Y, por último, el sentido de la deportividad. La vida tiene algo de absurdo cuya solución no es teórica sino práctica. Sabemos que vivir es deporte de alto riesgo y quien juega a ese juego sabe que sufrirá contratiempos, algunos muy graves, y, como buen aficionado, los acepta de antemano. Hacemos de hombre y de mujer en la comedia de la vida y, con buen sentido, sólo aspiramos a hacer un buen papel. Si esto era así en la normalidad previa, donde la Fortuna se complace día tras otro en desbaratar nuestros planes, la pandemia ha llevado esta arbitrariedad previa al colmo.

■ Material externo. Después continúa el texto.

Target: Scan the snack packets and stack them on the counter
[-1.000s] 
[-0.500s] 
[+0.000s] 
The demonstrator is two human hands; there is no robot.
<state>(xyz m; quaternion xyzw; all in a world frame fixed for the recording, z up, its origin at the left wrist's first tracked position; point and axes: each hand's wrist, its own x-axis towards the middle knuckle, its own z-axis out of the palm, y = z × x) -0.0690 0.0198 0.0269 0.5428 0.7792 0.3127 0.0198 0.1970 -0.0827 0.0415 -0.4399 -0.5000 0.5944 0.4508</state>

Cada uno de nosotros podríamos contar cuántas cosas ha cancelado o pospuesto el virus en los meses pasados y siguientes, sin que ni el más prudente pudiera imaginar nunca una catástrofe de esa magnitud. En el futuro nos dominará más que nunca la sensación de fragilidad, desconcierto y buena o mala ventura de la que está tocado todo lo humano y desarrollaremos un arte para convivir con esa incertidumbre. Incluso recordaremos esa gran verdad que dice que la conciencia de la vulnerabilidad de nuestra condición, puesta en peligro mortal, es la que paradójicamente hace brotar los bienes que hacen la vida digna de ser vivida.
Cosmopolitismo, relaciones interpersonales y deportividad. La Humanidad acabará aprendiendo estas lecciones y de este modo podrá soportar un número de tontos mayor que antes sin alterar su probable progreso.